QuantizedAvgPool
tensorflow C++ API
tensorflow::ops::QuantizedAvgPool
Produces the average pool of the input tensor for quantized types.
Summary
Arguments:
- scope: A Scope object
- input: 4-D with shape
[batch, height, width, channels]
. - min_input: The float value that the lowest quantized input value represents.
- max_input: The float value that the highest quantized input value represents.
- ksize: The size of the window for each dimension of the input tensor. The length must be 4 to match the number of dimensions of the input.
- strides: The stride of the sliding window for each dimension of the input tensor. The length must be 4 to match the number of dimensions of the input.
- padding: The type of padding algorithm to use.
Returns:
Output
outputOutput
min_output: The float value that the lowest quantized output value represents.Output
max_output: The float value that the highest quantized output value represents.
QuantizedAvgPool block
Source link : https://github.com/EXPNUNI/enuSpaceTensorflow/blob/master/enuSpaceTensorflow/tf_nn.cpp
Argument:
- Scope scope : A Scope object (A scope is generated automatically each page. A scope is not connected.)

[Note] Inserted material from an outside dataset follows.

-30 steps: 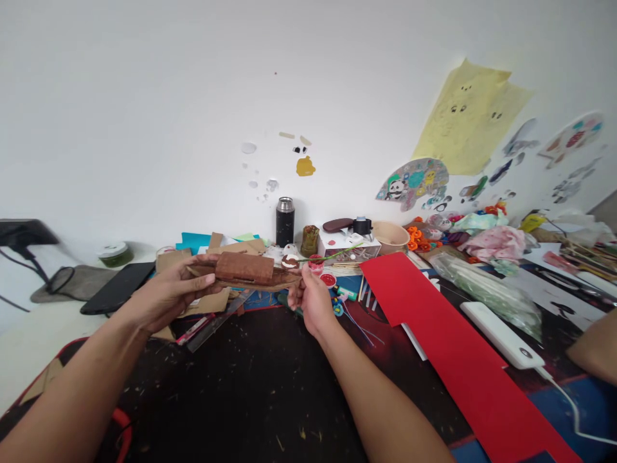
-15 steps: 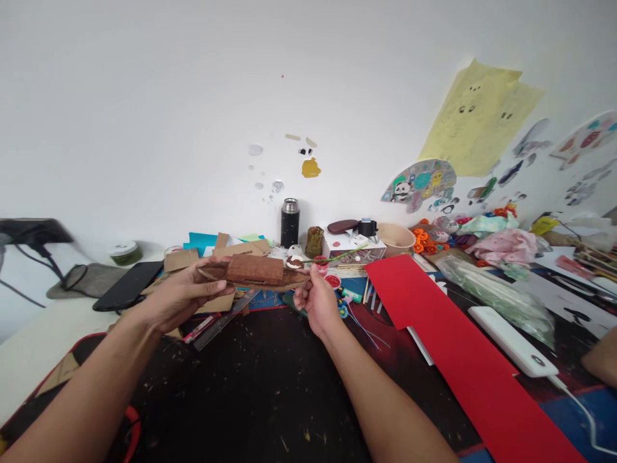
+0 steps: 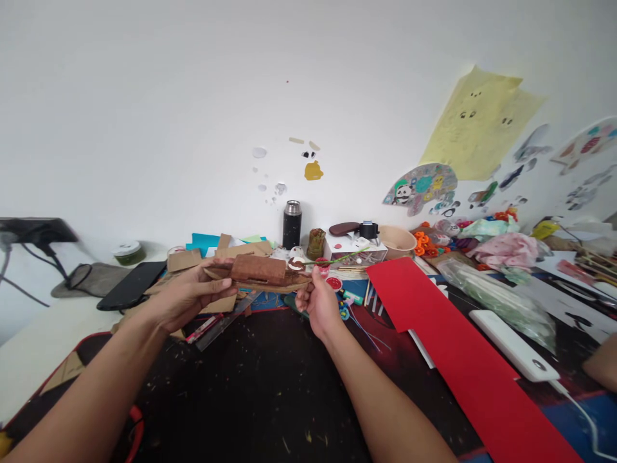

- Input input: connect Input node.
- Input min_input: connect Input node.
- Input max_input: connect Input node.
- ArraySlice< int> ksize: input ksize in values. ex)1,2,2,2,1
- ArraySlice< int> strides: input ksize in values. ex)1,4,3,2,1
- stringpiece padding: input padding in value. ex)SAME
Return:
- Output output: Output object of QuantizedAvgPool class object.
- Output min_output: Output object of QuantizedAvgPool class object.
- Output max_output: Output object of QuantizedAvgPool class object.
Result:
- std::vector(Tensor) result_output : Returned object of executed result by calling session.
- std::vector(Tensor) result_min_output : Returned object of executed result by calling session.
- std::vector(Tensor) result_max_output : Returned object of executed result by calling session.